Catherine Eadie explains why third sector organisations have as big a responsibility to look after staff wellbeing as any other employer
Alarmingly, the Centre for Mental Health has calculated that presenteeism from mental ill health costs the UK economy £15.1 billion a annum, while absenteesim costs £8.4 billion.
What does this mean? What is the reality of this for our workplaces? Well, this currently equates to £554 per person per year. A total of 40% of organisations now report an increase in stress-related absence, and once an employee has been off work for six months, the probability of them getting back to work in another six months is reduced to just 10%.
Whilst it’s probably fair to say that the third sector is different to the public or private sector, sadly it is not immune to mental health issues in the workplace. It faces the same issues in dealing with and tackling what we now often refer to as wellbeing as any other organisation.
Third sector employees can be exposed to harrowing situationsCatherine Eadie
Wellbeing at a basic level is where every individual realises their own potential, can cope with the normal stresses of life, can work productively and fruitfully, and is able to make a contribution to her or his community.
Frustratingly, there isn’t a simple, standard solution to ensuring staff wellbeing in the workplace and no amount of ticking boxes is going to secure wellbeing for your organisation.
It’s a mix of things that make up our wellbeing. That’s vital to understand because if our wellbeing is made up of a combination of things then the road to achieve it must also be similarly varied.
It’s also worth remembering that third sector employees can be exposed to harrowing situations, depending on the particular charity or organisation in question, and the current economic climate has put increased pressure on the sector to maintain or even increase funding and service provision during incredibly challenging times. These things combined are likely to be contributing to the decline of wellbeing as a whole in the sector.
Having said that, the issues affecting wellbeing and mental health in the workplace will differ from person to person and place to place. We must first understand how to approach each situation, with the individual’s needs in mind, in order to give the very best chance of resolving the difficult and often sensitive problems we often encounter.

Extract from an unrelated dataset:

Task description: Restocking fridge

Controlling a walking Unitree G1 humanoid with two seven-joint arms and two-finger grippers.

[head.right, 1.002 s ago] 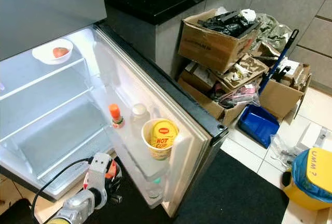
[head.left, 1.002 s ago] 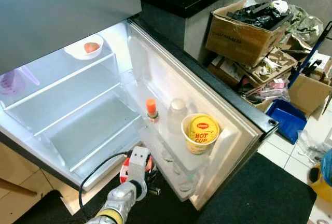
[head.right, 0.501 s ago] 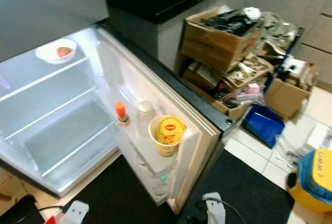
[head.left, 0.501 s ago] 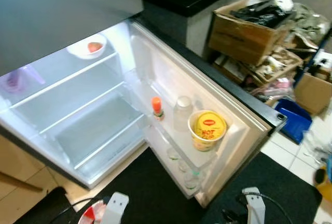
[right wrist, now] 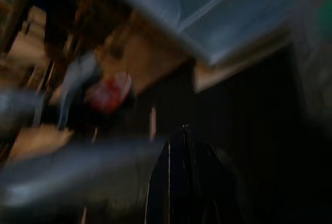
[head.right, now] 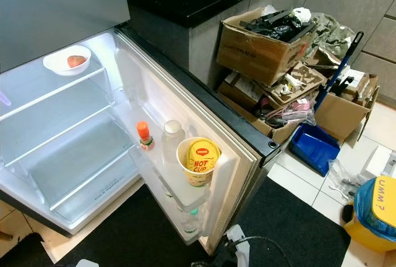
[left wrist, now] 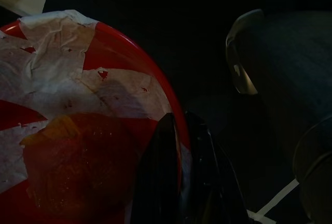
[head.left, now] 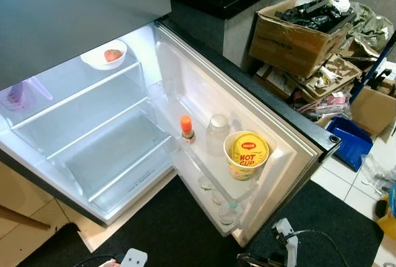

A huge factor on the road to achieving or making a positive step towards wellbeing is prevention. It is vital that third sector organisations embrace and are 100% committed to providing their workforce with an environment that lives and breathes wellbeing, and this needs to come right from the top. An organisation that adopts and brings about an ethos that the wellbeing of its staff is important will reap the rewards in its employees' positive state of mind, which in turn shapes morale, productivity and efficiency.
So, even though profit is not the motivator in the third sector, the foundations of such an ethos in the workplace is essential. It must come from the very top of the organisation and stretch right across every department, manager and employee to not only ensure the wellbeing of the people but the business itself. In the third sector this is arguably more important than in the public or private sector.